• Description of the task:
Leaving out every picture, copy the lines of the data exactly, from the first through the line containing "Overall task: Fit".
··· Information supplied
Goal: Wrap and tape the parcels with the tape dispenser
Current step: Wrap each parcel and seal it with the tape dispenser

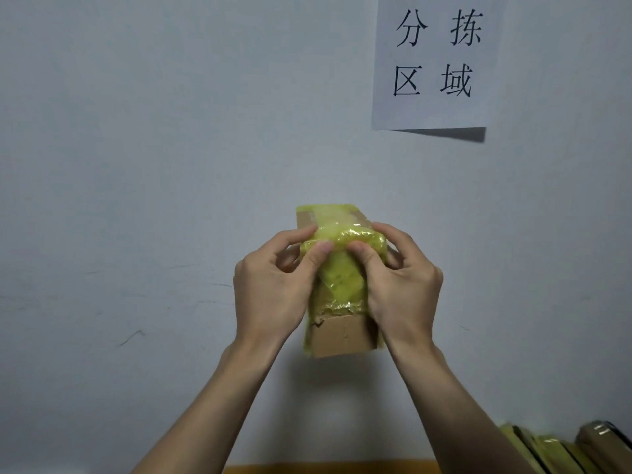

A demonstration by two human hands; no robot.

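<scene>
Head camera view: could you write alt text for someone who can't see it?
Two bare hands, the left hand and the right hand, hold up a cardboard parcel before a pale wall, thumbs pressing yellow tape onto it. A paper sign with Chinese characters hangs upper right; more taped parcels lie lower right.
</scene>
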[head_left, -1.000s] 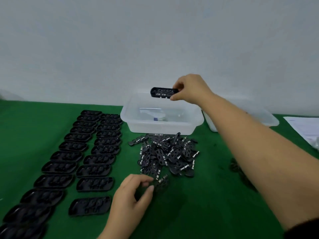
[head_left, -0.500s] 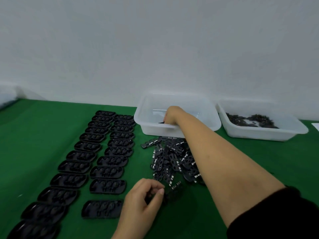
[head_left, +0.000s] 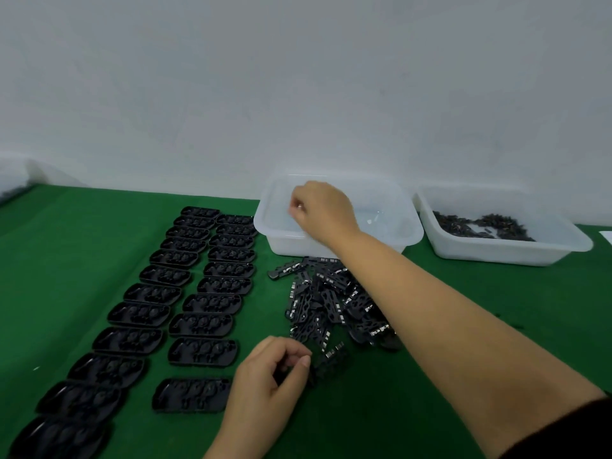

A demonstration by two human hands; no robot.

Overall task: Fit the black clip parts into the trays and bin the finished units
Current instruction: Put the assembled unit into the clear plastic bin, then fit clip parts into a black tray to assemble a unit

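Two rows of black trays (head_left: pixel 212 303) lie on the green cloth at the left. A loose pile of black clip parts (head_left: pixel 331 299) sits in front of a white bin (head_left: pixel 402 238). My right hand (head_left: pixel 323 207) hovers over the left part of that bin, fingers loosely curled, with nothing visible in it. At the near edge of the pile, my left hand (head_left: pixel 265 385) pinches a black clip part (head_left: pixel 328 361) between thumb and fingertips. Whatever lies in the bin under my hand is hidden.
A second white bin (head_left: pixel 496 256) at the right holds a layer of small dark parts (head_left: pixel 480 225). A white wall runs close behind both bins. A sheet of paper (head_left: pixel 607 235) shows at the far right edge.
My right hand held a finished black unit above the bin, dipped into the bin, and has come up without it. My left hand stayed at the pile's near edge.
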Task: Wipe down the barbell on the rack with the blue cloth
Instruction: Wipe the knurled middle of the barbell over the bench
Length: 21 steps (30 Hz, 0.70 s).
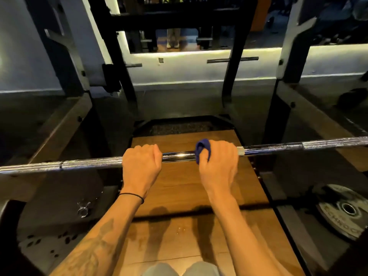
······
• Answer:
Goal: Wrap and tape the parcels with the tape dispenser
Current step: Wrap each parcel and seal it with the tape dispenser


A demonstration by two human hands; no robot.

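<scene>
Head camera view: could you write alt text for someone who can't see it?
Two bare hands, the left hand and the right hand, hold up a cardboard parcel before a pale wall, thumbs pressing yellow tape onto it. A paper sign with Chinese characters hangs upper right; more taped parcels lie lower right.
</scene>
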[head_left, -1.000s] 
[head_left, -0.500s] 
[head_left, +0.000s] 

A demonstration by two human hands; no robot.

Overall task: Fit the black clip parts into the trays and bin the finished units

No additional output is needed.